▶ _What is expected_:
In the entries below, some lines contain "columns"; work out how many and answer with the figure only.

▶ _Data supplied_:
:::::

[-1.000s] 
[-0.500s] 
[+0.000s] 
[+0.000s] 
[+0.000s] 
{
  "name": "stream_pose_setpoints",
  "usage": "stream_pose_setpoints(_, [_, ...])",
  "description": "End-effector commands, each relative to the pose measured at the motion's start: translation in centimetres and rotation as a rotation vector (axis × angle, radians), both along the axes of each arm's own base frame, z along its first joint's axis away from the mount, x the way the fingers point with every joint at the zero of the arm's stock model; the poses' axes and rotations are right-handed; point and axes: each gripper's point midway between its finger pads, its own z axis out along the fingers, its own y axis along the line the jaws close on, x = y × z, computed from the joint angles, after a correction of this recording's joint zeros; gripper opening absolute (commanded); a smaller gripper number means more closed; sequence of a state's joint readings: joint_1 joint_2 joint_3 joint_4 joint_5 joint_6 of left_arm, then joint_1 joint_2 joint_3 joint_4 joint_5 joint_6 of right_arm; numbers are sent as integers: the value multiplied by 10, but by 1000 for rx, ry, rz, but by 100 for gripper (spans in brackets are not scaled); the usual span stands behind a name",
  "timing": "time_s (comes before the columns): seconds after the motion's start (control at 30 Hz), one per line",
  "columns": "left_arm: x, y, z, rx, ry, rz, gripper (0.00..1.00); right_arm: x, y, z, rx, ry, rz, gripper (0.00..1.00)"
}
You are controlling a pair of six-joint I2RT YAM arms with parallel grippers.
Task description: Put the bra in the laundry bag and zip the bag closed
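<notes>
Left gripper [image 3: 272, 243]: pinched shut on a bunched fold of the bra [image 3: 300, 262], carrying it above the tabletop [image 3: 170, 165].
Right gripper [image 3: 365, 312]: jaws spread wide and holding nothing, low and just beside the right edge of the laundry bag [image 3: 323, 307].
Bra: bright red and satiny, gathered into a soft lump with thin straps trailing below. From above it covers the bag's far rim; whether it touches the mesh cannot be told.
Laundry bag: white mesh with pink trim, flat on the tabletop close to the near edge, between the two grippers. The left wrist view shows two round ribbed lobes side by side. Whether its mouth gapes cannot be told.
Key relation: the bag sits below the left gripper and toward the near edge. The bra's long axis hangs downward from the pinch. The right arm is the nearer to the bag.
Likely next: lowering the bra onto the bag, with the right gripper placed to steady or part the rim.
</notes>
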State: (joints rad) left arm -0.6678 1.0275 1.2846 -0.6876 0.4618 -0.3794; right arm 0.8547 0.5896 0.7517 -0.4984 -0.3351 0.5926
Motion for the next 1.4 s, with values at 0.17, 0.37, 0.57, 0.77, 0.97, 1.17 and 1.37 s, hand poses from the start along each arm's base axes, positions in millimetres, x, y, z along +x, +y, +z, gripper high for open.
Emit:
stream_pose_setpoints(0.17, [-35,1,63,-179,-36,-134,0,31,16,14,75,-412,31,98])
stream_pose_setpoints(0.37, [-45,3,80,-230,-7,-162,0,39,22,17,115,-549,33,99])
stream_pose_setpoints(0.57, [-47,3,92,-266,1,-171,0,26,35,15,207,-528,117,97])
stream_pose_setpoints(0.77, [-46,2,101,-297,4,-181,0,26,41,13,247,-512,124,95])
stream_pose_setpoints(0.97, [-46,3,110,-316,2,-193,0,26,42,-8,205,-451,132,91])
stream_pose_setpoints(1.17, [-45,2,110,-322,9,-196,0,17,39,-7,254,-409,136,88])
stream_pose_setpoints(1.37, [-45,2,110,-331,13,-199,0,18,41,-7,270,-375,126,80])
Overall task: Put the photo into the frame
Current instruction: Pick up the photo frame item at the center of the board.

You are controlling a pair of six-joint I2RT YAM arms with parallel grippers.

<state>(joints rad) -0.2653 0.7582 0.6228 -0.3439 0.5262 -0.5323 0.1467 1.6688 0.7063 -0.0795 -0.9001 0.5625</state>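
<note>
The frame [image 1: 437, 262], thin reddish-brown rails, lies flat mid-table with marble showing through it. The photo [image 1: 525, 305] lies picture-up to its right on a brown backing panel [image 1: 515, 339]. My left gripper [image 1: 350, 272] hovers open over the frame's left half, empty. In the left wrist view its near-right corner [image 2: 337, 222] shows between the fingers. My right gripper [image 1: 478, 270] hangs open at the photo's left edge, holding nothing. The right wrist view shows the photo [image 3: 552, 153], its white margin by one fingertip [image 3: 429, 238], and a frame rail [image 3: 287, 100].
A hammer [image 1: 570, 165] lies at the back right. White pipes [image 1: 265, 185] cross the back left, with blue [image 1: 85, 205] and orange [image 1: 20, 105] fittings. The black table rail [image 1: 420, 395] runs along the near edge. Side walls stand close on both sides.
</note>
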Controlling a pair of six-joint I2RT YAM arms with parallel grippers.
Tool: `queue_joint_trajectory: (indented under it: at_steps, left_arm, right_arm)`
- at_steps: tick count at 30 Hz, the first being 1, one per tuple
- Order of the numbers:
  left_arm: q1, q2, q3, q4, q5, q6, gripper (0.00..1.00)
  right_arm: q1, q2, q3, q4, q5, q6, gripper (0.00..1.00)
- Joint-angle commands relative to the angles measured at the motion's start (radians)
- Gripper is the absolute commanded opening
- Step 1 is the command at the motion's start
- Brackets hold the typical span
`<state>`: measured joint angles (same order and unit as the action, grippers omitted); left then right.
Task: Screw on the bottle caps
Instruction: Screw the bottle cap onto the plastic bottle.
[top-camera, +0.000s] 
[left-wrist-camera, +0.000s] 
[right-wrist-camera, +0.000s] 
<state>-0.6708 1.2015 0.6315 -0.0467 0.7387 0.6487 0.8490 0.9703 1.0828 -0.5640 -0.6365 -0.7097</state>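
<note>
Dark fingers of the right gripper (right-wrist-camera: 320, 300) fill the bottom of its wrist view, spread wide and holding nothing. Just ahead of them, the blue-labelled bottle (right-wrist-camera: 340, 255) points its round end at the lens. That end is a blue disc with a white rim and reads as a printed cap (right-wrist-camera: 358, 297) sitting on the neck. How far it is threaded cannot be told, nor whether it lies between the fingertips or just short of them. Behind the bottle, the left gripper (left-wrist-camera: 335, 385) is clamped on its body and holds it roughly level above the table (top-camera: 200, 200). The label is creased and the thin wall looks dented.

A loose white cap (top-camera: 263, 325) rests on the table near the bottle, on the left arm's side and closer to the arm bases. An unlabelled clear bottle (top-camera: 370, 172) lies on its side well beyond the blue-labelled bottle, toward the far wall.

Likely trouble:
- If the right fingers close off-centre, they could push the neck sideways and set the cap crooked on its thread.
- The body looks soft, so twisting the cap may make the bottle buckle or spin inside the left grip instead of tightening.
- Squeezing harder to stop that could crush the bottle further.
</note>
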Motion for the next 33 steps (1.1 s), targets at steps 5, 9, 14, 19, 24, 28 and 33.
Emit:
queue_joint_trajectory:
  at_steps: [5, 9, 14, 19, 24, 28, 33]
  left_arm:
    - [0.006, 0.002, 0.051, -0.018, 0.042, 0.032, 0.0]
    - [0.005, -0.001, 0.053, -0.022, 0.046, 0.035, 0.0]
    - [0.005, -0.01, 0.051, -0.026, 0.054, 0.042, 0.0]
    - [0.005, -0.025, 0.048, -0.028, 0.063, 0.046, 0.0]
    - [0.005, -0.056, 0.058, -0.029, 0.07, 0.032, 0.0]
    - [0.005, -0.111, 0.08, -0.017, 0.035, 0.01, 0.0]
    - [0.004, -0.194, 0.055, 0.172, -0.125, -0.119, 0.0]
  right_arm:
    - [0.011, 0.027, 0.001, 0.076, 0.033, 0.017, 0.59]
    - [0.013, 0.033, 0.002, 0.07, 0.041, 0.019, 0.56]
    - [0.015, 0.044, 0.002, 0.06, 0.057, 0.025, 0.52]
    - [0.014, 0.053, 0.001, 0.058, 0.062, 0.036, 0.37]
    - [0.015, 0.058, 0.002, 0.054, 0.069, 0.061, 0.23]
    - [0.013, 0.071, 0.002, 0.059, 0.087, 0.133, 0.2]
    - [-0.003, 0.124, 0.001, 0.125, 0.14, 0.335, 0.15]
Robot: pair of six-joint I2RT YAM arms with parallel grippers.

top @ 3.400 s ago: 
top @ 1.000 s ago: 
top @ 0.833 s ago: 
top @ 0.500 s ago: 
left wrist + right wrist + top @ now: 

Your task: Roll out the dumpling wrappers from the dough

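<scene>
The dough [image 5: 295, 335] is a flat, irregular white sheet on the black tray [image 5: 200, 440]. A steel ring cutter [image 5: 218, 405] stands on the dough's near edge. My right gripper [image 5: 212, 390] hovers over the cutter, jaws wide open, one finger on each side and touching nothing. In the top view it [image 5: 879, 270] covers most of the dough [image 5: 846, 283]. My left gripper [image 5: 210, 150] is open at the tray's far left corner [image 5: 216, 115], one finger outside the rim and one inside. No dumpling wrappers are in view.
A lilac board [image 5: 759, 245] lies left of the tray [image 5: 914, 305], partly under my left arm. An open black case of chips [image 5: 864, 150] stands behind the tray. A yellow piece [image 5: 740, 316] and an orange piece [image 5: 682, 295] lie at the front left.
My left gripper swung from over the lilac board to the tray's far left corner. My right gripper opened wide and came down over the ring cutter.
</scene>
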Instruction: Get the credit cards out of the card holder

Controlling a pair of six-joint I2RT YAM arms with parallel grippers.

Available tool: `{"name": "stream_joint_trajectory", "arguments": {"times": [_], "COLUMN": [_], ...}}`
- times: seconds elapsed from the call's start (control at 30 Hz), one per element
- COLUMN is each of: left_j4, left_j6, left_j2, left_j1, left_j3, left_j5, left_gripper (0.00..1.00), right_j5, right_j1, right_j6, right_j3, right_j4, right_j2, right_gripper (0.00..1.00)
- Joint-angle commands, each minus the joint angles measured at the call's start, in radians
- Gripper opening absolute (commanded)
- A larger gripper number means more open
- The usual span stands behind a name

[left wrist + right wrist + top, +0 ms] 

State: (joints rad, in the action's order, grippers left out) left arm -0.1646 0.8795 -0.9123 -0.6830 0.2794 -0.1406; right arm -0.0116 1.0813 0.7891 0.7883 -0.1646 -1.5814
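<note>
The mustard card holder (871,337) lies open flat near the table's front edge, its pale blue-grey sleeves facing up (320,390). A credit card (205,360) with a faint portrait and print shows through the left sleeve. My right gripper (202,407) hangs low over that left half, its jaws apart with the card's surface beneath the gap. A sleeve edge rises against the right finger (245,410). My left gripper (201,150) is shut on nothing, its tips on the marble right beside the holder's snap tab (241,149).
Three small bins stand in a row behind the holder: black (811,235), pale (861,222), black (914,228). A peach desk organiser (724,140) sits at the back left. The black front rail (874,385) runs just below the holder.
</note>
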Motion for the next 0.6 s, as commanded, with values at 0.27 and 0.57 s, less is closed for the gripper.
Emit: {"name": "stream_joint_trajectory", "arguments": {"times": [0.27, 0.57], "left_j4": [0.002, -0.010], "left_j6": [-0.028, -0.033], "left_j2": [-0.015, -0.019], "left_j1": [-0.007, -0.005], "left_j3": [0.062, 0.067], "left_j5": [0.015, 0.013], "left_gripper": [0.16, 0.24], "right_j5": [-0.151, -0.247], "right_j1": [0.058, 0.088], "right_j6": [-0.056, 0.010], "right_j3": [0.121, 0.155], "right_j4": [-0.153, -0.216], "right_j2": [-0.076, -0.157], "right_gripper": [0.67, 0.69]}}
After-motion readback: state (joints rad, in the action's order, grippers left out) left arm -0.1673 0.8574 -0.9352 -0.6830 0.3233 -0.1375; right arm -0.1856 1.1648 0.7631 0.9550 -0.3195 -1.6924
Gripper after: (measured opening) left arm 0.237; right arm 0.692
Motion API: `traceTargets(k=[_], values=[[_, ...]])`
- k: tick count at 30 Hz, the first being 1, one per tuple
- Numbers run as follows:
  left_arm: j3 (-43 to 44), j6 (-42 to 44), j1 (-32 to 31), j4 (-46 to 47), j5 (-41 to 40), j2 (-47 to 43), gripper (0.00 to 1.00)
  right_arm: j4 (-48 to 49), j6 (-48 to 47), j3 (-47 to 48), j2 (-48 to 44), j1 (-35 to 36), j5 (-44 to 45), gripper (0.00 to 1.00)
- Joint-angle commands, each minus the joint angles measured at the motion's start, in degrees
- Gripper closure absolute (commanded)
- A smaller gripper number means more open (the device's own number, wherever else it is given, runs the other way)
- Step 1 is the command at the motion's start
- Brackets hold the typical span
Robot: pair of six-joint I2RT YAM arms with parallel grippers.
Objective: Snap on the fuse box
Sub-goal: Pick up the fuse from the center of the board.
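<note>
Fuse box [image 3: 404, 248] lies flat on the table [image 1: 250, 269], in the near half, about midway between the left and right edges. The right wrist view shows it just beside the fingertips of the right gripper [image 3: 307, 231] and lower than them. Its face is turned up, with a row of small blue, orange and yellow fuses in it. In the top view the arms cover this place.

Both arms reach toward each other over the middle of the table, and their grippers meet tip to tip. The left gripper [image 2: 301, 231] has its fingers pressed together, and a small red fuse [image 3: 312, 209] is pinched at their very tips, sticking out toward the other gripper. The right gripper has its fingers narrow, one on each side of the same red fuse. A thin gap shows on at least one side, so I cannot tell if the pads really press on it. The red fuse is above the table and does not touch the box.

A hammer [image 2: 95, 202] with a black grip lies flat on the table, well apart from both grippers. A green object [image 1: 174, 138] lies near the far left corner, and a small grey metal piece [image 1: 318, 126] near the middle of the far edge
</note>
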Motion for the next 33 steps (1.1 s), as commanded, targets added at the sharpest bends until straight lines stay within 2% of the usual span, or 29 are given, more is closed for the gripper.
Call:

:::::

▶ _Response_:
2